Précisément, dans l’hôtel de ville de Neuchâtel trône un portrait de David de Pury. Sobrement vêtu, tandis que son visage reflète la prudence et l’étude, il indique, de sa main droite, une carte, symbole à peine rentré de l’Empire qu’il s’est taillé ; il n’y a pas de « doux commerce » selon la sotte expression de l’un de ses contemporains (Montesquieu), l’économie, à l’instar de la politique, restant une arme de guerre susceptible d’annexer des territoires. Alors que le Libertador (1783-1830) n’est pas encore né, l’Espagne et le Portugal se partagent l’Amérique latine, et le Portugal contrôle le Brésil qui ne se libérera qu’en 1822.
En 1755, le terrible séisme de Lisbonne lui ôte les trois-quarts de ses biens. Mais David de Pury, le protestant besogneux, l’affairiste madré, reconstruit sa fortune, et devient même banquier du roi du Portugal en 1762 et gagne la protection du marquis de Pombal, l’un des hommes politiques les plus puissants du Portugal. La fortune de David de Pury est appréciée en 1776 à 50.000 livres anglaises ou 380.000 écus de France. Elle augmente tant et si bien que, dix ans plus tard, à sa mort, il lègue à Neuchâtel un héritage que nos historiens modernes estiment entre 30 et 600 millions de Francs suisses actuels.

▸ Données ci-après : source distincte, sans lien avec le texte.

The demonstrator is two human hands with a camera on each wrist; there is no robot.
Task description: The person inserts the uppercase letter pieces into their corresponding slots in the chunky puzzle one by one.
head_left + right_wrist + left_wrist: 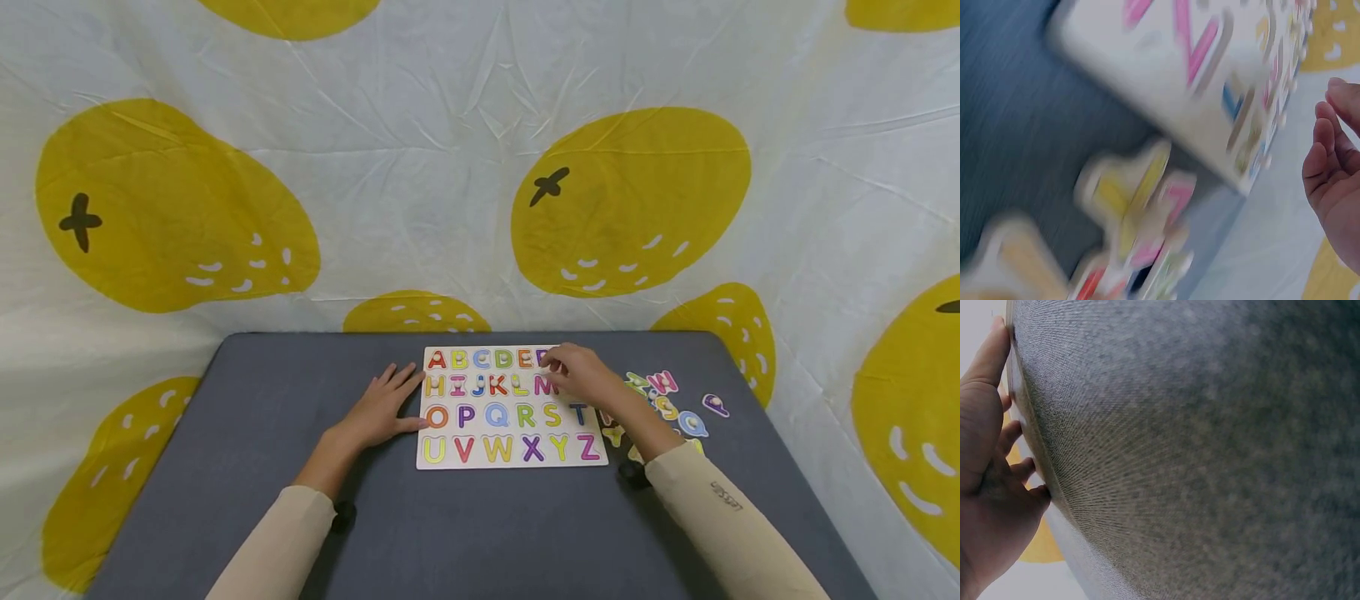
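Note:
A pale wooden alphabet board (487,458) with coloured letters lies on the table. Letter pieces with knobs fill much of its top two rows, such as the red A (437,359) and the red K (497,384). My left hand (382,408) rests at the board's left edge, its thumb and fingers spread and touching the rim. Over the upper right of the board hovers my right hand (581,375), fingers loosely bent, covering nearby letters. Thumb and index tips come close together in the right wrist view, where no piece shows between them.
Loose letter pieces are heaped right of the board, among them a pink one (662,382) and a blue round one (692,423). A purple piece (716,405) lies apart, farther right. Behind the grey table (480,533) hangs a fruit-printed cloth (420,200).

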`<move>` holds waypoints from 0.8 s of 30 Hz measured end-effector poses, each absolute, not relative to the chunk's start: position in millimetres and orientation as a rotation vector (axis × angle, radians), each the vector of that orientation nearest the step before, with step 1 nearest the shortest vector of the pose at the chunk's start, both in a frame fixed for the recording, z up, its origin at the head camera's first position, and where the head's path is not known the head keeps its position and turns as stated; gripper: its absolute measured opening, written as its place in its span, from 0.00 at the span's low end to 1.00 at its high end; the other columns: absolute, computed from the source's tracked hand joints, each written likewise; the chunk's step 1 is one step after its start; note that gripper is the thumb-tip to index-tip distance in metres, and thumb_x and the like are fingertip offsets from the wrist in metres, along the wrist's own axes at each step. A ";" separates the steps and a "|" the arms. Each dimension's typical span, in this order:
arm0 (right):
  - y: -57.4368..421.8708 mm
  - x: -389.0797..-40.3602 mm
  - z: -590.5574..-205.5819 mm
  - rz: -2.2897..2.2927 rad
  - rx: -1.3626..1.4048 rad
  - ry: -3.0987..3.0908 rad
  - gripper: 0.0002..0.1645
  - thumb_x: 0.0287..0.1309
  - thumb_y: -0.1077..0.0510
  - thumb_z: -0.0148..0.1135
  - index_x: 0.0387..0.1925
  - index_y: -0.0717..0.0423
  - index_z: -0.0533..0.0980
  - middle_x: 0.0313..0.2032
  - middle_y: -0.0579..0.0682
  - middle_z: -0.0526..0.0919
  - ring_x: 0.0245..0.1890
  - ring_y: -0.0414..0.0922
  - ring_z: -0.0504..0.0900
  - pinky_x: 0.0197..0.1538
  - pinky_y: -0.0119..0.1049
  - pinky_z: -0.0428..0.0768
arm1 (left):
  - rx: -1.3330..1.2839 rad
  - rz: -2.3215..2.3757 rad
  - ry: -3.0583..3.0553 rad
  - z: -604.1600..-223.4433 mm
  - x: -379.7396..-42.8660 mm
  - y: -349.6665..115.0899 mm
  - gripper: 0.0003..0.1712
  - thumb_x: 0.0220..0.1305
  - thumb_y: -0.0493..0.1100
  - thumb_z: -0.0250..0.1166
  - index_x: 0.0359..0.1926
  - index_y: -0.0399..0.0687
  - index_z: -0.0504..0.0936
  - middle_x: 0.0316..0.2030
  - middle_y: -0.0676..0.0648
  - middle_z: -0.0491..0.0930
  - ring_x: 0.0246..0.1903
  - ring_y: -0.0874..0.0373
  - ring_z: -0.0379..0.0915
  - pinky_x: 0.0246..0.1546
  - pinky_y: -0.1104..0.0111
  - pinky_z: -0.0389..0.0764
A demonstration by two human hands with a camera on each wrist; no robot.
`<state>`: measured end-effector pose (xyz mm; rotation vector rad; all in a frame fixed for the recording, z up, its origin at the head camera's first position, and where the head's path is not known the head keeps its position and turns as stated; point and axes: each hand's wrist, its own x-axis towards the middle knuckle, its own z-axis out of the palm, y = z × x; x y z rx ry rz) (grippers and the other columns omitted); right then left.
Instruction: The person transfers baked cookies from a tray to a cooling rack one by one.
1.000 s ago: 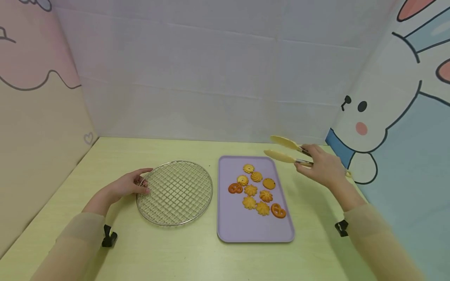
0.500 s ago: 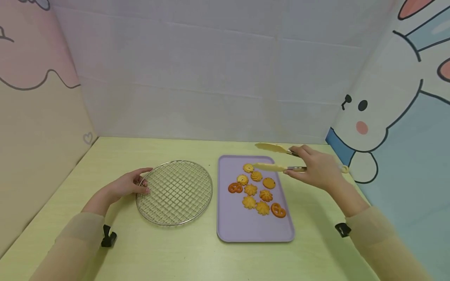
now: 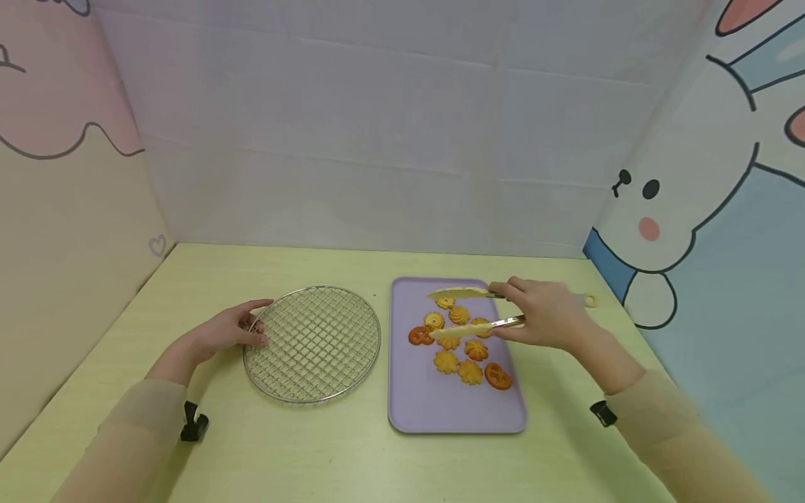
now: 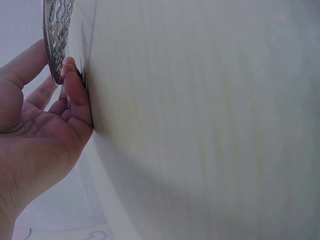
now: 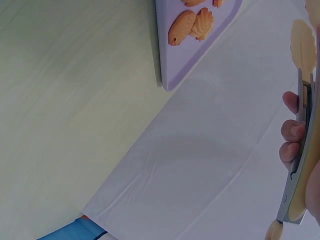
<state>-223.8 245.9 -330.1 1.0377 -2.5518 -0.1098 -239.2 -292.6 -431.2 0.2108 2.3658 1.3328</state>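
Observation:
My left hand [image 3: 223, 335] pinches the left rim of a round wire rack [image 3: 312, 345]; in the left wrist view, the thumb lies on one side of the rack [image 4: 56, 42] with curled fingers at the other. In my right hand [image 3: 547, 311] is a pair of yellow-tipped tongs [image 3: 465, 330], gripped midway, with the two tips spread apart. The tips hover over the upper part of a lilac tray [image 3: 453, 413]. Several cookies [image 3: 446, 362] and two pretzels [image 3: 497, 376] lie on that tray, some partly covered by the tongs. Nothing is visibly caught between the tips.
The tray and rack stand side by side on a pale yellow table [image 3: 302, 454]. A white sheet [image 3: 352, 140] hangs behind, and decorated panels with a rabbit drawing [image 3: 666, 209] close off the right. A black wrist strap piece [image 3: 194, 423] shows below the left sleeve.
My right hand has carried the spread tongs left and toward me, from beyond the tray's upper right corner to over the cookies. The left hand and rack have stayed put.

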 end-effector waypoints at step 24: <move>211.5 -237.5 -349.5 -0.403 1.221 -2.608 0.36 0.42 0.27 0.55 0.46 0.46 0.73 0.25 0.42 0.69 0.16 0.38 0.66 0.18 0.31 0.64 | 0.196 1.308 2.373 -430.0 -238.8 -292.0 0.49 0.48 0.43 0.68 0.67 0.48 0.50 0.35 0.43 0.66 0.35 0.55 0.62 0.35 0.70 0.67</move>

Il meurt en 1786 à Lisbonne, et est enterré dans le cimetière des Anglais.
Une statue en l’honneur de David de Pury à Neuchâtel
Pour honorer David de Pury, la commune de Neuchâtel donne son nom à l’une de ses principales places publiques, construite sur l’ancien delta du Seyon. En 1848, quatre ans après une première souscription publique, la conception d’une statue de David de Pury est confiée au sculpteur Pierre-Jean David (1788-1856, plus connu sous le surnom de David d’Angers), auteur d’une quantité considérable de tombeaux, de monuments, de bustes et de statues. On en confie la réalisation pratique à Quesnel, un fondeur de Paris. À l’été 1855 la statue est inaugurée, et, à la main gauche de De Pury est représenté son testament, lequel porte les mots dont sa ville natale tire sa fortune : « Je donne à la ville et bourgeoisie de Neuchâtel ».
La statue se trouve aujourd’hui place Pury, (Voir sur Google maps).
Controverse autour de la statue
Une ombre extérieure, cependant, noircit le tableau. À l’heure actuelle, la figure de David de Pury s’attire, comme beaucoup d’autres acteurs de l’Europe de l’Ancien Régime et du XIXe siècle, les foudres de personnes l’accusant d’esclavagisme et allant jusqu’à vandaliser la statue. Pourtant, bien que De Pury ait été actionnaire d’une compagnie portugaise dont l’activité reposait, en partie, sur des plantations esclavagistes au Brésil, il n’a été ni négrier ni propriétaire terrain et, de fait, il est donc incorrect de l’accuser d’esclavagisme, ainsi que l’indique le Pr. Bouta Etemad.
En dépit de ces remises à plat, le Conseil communal de Neuchâtel, se décidant à suivre la tempête « Black Lives Matter » d’exportation américaine, prévoit de déboulonner la statue de David de Pury. Devant la résistance suscitée par ce projet, la commune se résout à laisser le monument en place : il ne sera assorti que d’une plaque explicative. Une première, en Suisse.